Your instructions | Each line of the records that includes "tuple" should be found and copied.

*** Input ***

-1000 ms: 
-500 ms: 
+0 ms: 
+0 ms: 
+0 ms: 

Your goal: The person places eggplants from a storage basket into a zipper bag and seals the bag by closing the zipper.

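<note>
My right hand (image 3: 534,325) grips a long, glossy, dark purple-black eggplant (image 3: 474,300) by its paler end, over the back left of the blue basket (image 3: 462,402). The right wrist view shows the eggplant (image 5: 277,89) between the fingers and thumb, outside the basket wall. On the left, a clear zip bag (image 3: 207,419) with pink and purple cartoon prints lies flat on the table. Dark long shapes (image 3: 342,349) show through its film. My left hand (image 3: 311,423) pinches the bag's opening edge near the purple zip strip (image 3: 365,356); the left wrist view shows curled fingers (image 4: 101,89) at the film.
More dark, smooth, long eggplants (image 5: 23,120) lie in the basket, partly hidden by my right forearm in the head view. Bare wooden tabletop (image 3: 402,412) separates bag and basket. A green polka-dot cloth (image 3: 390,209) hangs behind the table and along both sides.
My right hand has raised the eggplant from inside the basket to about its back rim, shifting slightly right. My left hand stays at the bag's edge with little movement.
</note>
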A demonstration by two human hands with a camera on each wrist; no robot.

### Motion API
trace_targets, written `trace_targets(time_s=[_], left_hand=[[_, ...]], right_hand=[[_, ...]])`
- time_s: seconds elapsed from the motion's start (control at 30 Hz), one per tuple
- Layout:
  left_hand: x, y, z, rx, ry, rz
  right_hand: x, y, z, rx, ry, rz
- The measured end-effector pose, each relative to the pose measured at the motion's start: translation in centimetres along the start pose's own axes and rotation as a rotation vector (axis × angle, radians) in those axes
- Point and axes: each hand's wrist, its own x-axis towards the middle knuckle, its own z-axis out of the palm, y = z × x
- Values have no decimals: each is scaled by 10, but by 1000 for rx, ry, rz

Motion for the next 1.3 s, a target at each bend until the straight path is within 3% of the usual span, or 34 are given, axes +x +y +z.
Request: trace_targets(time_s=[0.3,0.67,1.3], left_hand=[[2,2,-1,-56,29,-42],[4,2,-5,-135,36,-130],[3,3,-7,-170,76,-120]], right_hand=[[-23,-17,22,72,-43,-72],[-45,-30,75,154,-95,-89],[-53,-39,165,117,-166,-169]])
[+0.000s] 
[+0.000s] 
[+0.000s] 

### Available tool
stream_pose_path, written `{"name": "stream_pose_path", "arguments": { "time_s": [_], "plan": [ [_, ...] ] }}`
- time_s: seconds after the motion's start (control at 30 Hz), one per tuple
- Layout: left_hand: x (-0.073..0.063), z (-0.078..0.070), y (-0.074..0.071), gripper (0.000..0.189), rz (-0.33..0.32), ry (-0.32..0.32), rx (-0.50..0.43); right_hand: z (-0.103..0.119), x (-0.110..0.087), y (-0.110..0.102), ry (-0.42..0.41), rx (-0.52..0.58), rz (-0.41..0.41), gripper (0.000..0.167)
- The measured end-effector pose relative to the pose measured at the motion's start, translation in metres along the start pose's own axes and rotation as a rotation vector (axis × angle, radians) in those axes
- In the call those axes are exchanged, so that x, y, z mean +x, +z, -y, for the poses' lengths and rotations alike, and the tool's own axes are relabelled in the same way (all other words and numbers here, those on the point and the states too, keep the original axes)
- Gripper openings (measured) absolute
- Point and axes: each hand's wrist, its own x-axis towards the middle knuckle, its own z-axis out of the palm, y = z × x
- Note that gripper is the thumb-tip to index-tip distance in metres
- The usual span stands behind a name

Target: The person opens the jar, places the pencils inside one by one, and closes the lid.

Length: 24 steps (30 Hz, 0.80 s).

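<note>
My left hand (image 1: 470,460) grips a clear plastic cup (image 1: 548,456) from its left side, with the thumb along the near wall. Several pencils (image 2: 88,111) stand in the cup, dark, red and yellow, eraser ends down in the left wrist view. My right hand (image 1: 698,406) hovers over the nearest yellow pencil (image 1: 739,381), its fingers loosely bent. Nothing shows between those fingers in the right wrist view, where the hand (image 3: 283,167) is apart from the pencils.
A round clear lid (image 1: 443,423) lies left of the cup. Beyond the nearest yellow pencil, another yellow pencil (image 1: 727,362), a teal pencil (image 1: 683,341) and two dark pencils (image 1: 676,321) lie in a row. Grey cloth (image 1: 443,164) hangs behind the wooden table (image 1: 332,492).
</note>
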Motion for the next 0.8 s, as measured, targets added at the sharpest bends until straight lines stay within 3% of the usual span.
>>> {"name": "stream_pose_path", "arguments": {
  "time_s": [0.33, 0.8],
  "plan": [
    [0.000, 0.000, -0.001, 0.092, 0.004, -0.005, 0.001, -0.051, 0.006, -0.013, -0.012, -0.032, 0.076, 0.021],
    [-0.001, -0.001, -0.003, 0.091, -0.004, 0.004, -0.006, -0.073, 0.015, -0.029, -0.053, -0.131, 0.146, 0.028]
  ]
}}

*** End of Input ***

Exercise output |
- time_s: seconds elapsed from the motion's start (control at 30 Hz), one per tuple
- time_s: seconds after the motion's start (control at 30 Hz), one per tuple

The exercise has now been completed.